If you’ve been following me for awhile you know that my husband and I have struggled our entire marriage with infertility. We got married in 2016, both of us in our 30’s and we both wanted to start a family as soon as possible. Despite doing everything we could, or at least within reason (ie, we did not pursue IVF), our family remained just myself and Adam.
Over the past few years that I’ve been writing I’ve had faith, no matter how small, that I will someday be a mom, but for some reason it’s always been ‘not yet’.
I will, though not yet. I don’t have a reason or a purpose for the not yet, that’s just what it’s been.

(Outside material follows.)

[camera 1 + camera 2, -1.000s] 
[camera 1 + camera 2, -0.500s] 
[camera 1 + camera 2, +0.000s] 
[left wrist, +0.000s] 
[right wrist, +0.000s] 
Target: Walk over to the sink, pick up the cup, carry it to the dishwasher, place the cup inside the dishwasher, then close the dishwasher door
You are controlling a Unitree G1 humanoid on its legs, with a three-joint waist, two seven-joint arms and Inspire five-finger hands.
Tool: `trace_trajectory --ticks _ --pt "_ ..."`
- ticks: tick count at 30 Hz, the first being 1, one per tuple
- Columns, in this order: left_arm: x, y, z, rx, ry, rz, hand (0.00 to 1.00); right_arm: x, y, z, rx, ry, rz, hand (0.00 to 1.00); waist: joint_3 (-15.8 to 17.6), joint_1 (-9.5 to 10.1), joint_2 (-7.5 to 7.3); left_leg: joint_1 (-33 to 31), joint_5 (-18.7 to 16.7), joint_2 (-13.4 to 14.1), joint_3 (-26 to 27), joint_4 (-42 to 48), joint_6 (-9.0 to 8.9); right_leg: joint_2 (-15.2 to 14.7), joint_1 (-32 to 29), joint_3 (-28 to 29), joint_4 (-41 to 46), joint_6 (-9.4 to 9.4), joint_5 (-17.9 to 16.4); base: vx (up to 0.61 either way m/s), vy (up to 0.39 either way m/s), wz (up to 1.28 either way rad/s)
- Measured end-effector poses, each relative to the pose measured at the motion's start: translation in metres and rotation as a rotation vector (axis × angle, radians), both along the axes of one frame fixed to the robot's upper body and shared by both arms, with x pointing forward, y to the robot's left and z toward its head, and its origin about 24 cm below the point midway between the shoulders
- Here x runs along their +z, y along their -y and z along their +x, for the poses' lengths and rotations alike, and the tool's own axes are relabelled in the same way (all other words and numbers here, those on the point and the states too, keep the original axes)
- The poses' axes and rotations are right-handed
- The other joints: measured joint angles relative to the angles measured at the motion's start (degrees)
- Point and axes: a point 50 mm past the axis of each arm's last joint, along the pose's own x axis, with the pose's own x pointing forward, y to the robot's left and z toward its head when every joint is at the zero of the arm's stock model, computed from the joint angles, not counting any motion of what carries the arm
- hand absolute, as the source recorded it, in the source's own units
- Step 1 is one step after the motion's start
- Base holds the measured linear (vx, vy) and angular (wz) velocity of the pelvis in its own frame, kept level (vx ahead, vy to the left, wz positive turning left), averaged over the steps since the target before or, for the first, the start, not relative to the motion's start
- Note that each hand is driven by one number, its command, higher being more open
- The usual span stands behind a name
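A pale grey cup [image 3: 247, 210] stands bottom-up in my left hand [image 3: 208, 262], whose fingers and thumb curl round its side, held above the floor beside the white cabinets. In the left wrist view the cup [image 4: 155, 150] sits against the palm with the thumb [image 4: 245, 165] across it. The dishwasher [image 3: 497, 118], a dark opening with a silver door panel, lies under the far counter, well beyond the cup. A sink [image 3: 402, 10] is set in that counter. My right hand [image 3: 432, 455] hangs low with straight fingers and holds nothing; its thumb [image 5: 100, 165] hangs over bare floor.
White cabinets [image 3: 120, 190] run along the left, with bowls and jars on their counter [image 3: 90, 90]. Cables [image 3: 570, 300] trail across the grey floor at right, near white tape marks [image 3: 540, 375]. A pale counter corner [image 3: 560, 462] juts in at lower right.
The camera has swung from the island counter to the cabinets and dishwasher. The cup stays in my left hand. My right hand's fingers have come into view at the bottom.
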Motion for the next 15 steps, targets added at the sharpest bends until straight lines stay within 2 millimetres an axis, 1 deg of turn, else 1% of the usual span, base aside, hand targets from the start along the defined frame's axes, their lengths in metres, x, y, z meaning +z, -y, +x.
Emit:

A about a year and a half ago we decided to pursue adoption with a local private adoption agency. We wanted to grow our family and at this point we were both in our 40’s and it looked like that adoption was our only choice for making our family bigger. We went through the home study and all the legal rigmarole that comes with a desire to adopt and became officially a ‘waiting family’ with our agency in January 2023.
With private adoption and with open adoptions, a ‘waiting family’ has to be chosen, or picked, by a birth mother desiring to make an adoption plan for her unborn baby. Which basically means, a lot of…waiting. Our agency said that families were usually on the list to adopt for an average of eighteen months before being chosen. I was prepared for a long wait and the first year went by relatively fast because we were preparing, raising funds and not necessarily expecting much. After all, eighteen month is really eighteen months. Nothing can make it go faster than it will.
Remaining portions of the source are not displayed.